Я открыл глаза и увидел, что она приставила к моей голове свой "Зиг". В этот момент над ее бровями открылась еще одна пара глаз, горящих дьявольским лиловым огнем, а на лбу проступил пылающий тем же цветом символ, напоминающий по форме песочные часы.

Её голос изменился, стал ниже, богаче и чувственней.

— В самом аду нет фурии страшнее, чем женщина, которую отвергли, — промурлыкала она.

И нажала на курок.

* * *

Я сел в постели Кэррин, пытаясь сдержать рвущийся крик.

Я моргнул несколько раз, пытаясь собраться с мыслями и прогоняя сон. Серебряная серьга в левом ухе ощущалась, как маленький кусочек ледяного свинца, тяжелого и арктически холодного. Я тяжело дышал, слегка вспотев, и несколько порезов горели, причиняя неудобство. Мое тело все болело, и что куда хуже - было до предела взвинчено из-за чувства разочарования, вызванного не до конца удовлетворенным сексуальным желанием.

Я со стоном снова откинулся на постель.

— О, да ладно, — тяжело выдохнул я. — Даже во сне облом?
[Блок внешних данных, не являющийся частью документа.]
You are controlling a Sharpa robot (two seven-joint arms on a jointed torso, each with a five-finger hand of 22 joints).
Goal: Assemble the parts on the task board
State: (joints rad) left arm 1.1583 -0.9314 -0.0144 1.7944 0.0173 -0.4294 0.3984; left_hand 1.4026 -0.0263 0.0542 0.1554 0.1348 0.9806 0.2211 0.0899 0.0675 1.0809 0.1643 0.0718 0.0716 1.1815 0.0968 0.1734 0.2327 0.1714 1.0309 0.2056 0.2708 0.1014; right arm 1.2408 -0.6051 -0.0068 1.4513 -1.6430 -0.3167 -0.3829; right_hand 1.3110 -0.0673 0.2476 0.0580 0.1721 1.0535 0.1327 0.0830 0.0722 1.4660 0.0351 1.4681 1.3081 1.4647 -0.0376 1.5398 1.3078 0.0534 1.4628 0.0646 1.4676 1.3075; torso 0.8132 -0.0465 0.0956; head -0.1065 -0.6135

Это же просто, чёрт побери, смешно!

Мгновение спустя, в зале включился щелкнул свет, и дверь спальни открылась.

Кэррин стояла там в своей футболке чикагской полиции и паре свободных тренировочных шортов, держа «Зиг» в опущенной руке.

— Гарри? — произнесла она. — Ты в... — она остановилась, посмотрела на меня и подняла одну темно-золотую бровь.

Я схватил подушку, шлепнул ее на бедра прямо поверх одеяла и вздохнул.

Она разглядывала меня секунду с трудночитаемым выражением лица.

— Прибереги это для ночной битвы, здоровяк, — она начала поворачиваться, но остановилась: — Но как только мы разберемся с нашим делом...

Она снова глянула на подушку и улыбнулась. Эта была удивительная улыбка, веселая, и в то же время озорная.

— Когда мы с ним разберемся, нам нужно будет поговорить.

Я понял, что отчаянно краснею.

Она еще раз улыбнулась такой же улыбкой и сказала:

— Увидимся утром.

Затем закрыла дверь и оставила меня в постели одного.

Но при мысли об этой улыбке я почему-то не возражал.